Entrance Fees: It costs $35 per vehicle to enter the park and this is good for seven days. If you have plans to visit Grand Teton, Yellowstone, and other national parks it is worth it to purchase the America the Beautiful Pass at $80, valid for one year.

Yellowstone Trip Planning: Choosing the Right Time to Visit
Yellowstone trip planning starts with one of the most important decisions you will make: when to go. Each season offers a dramatically different experience and the right time for your first visit depends on what you value most.
Spring: May and Early June Spring is one of the best-kept secrets in Yellowstone trip planning for first timers. Beat the crowds and elevated accommodation prices by coming just before or after the high season in May or October. Baby bison calves are wobbling alongside their mothers, grizzly bears that have emerged hungry are actively foraging after a long winter, wolf pups are emerging from their dens, and wildflowers are carpeting the meadows. The park feels alive in a way that is genuinely unique to spring. Old Faithful RV Park opens early May, perfectly timed for spring adventurers.
Summer: Late June Through August Summer is peak season for a reason. Most people plan a trip during the summer season from June to early September. This is when all of the roads, campgrounds, and trails are open. The trade-off is significant crowds and long wait times at popular attractions. July daily visitor counts routinely hit 30,000 and parking at major thermal areas fills completely by 9am. For first timers who visit in summer the key is starting every day before sunrise and having a solid plan.
Fall: September and October September is the best month for most visitors — elk rut in full display, grizzlies gorging on whitebark pine nuts before hibernation, and roughly 40% fewer visitors than July. The boardwalks clear out. The light gets golden earlier. For first timers who have flexibility in their schedule fall is genuinely the finest time to visit Yellowstone and delivers an experience that summer simply cannot match.
Yellowstone trip planning tip: Whatever season you choose, book your accommodation as early as possible. If you want to stay inside the park in summer you have to book your Yellowstone hotel up to a year in advance especially for the most popular lodges. Accommodation outside the park at places like Old Faithful RV Park offers more availability and significantly better value.

American bison in the Yellowstone park, USA.
Yellowstone Trip Planning: Choosing the Right Entrance and Basecamp Strategy
This is where Yellowstone trip planning gets really interesting, and where most first timers make their biggest mistake by defaulting to the West Entrance without considering their options.
Yellowstone has five entrances and where you stay and which gate you use shapes your entire experience.
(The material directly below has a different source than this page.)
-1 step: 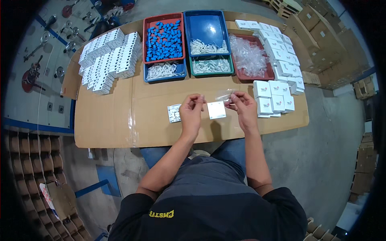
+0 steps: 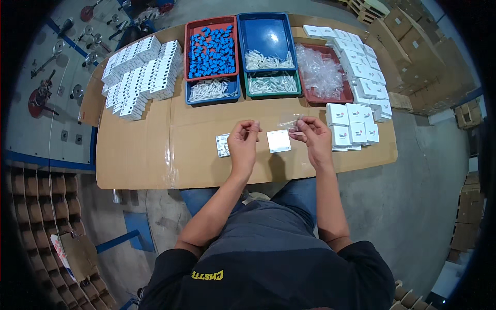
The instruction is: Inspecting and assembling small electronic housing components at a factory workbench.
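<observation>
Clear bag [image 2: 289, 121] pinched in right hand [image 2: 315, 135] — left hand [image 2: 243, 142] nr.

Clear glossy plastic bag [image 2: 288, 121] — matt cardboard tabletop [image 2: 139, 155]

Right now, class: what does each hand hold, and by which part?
The right hand pinches a small clear plastic bag at its edge; whether the left hand holds anything cannot be told.

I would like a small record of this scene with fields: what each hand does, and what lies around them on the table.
left hand: raised over the table, fingertips pinched; anything held is too small to tell
right hand: holds a small clear plastic bag
between hands: white square plate
beside left hand: metal-framed part
behind: red tray of blue parts
right: white boxes
</observation>
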### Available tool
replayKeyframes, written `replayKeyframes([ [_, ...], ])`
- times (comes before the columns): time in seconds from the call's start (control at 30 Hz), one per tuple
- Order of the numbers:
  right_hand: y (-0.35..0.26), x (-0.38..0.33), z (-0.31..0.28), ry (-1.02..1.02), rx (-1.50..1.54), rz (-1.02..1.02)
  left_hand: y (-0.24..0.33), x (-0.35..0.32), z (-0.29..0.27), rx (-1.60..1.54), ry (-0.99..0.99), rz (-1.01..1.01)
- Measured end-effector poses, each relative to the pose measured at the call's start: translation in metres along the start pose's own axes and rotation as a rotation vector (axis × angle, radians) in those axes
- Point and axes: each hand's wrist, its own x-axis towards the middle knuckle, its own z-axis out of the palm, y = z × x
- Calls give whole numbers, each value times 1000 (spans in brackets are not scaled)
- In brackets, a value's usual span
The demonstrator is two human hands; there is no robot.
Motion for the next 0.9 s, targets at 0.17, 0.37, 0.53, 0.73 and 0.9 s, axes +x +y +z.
replayKeyframes([
  [0.17,8,-2,10,8,-69,-2,16,-19,-6,362,-86,321],
  [0.37,21,-15,35,-32,-58,65,18,-23,2,555,-255,456],
  [0.53,20,-23,42,-78,-16,98,16,-19,-8,590,-227,477],
  [0.73,27,-23,44,-107,-114,59,15,-23,-11,517,-169,355],
  [0.9,37,-22,42,-157,-266,14,5,-21,-15,485,-152,256],
])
Here is honest advice for first timers on the two main approaches to Yellowstone trip planning.
The Multi-Basecamp Strategy: For Visitors Who Don’t Mind Moving Around
If you have five or more days and are comfortable moving your basecamp partway through your trip, splitting your stay across two or even three basecamps is genuinely the best way to experience all of Yellowstone’s major highlights without spending hours driving the full loop road every single day.
Here is a suggested multi-basecamp approach for a first timer:
Days 1-3: East Gate Basecamp, Old Faithful RV Park, Cody Wyoming
Start your Yellowstone adventure at Old Faithful RV Park, just 32 miles from the East Gate on the North Fork of the Shoshone River. From here you have direct access to Hayden Valley for world-class wildlife watching, the Grand Canyon of the Yellowstone, Yellowstone Lake, Sylvan Pass, and the spectacular Buffalo Bill Scenic Byway drive that begins the moment you leave camp. Evenings in Cody, Wyoming give you the Buffalo Bill Center of the West, the Cody Nite Rodeo, outstanding dining, and authentic Western culture.
Days 4-5: South Gate Basecamp, Jackson Hole / Grand Teton Area
Drive through the park from the East Gate to the South Gate via the Yellowstone Lake corridor — a spectacular journey in itself. Base yourself near Jackson, Wyoming for access to the South Entrance, West Thumb Geyser Basin, Grant Village, and the extraordinary Grand Teton National Park just to the south. Grand Teton is the dramatic mountain scenery while Yellowstone is the geothermal ecosystem and wildlife diversity. They complement each other completely and are worth doing together.
Days 6-7: West Gate Basecamp, West Yellowstone Area
Move your basecamp to West Yellowstone for your final days and tackle the iconic western attractions: Old Faithful and the Upper Geyser Basin, the Grand Prismatic Spring, the Norris Geyser Basin, and the Madison River wildlife watching corridor. Entering through the West Gate for just two or three days means you experience the crowds for a limited time rather than the full duration of your trip.
This multi-basecamp approach lets you experience every major section of Yellowstone from the most convenient possible position each day, minimizing driving time inside the park and maximizing time at the attractions themselves.
The Single Basecamp Strategy: Why the East Gate is the Smart Choice for First Timers
If moving your basecamp is not appealing, and for many families and first timers it absolutely is not, then choosing one great basecamp and day-tripping into different sections of the park each day is a perfectly excellent strategy. And for this approach the East Gate near Cody, Wyoming is the smartest single basecamp choice available.
Here is why:
The drive to the East Gate along the Buffalo Bill Scenic Byway is one of the most beautiful in America, and wildlife watching starts the moment you leave camp. The East Gate delivers direct access to Hayden Valley, Yellowstone Lake, and the Grand Canyon of the Yellowstone without fighting through the crowded western geyser basin traffic to reach them. And the East Gate Yellowstone crowds difference compared to the West Entrance is dramatic, especially on busy summer days and holiday weekends when West Entrance lines can mean 30 to 60 minutes of waiting before you even enter the park.
Read our complete Best Yellowstone Entrance Guide for the full side by side comparison of all five entrances.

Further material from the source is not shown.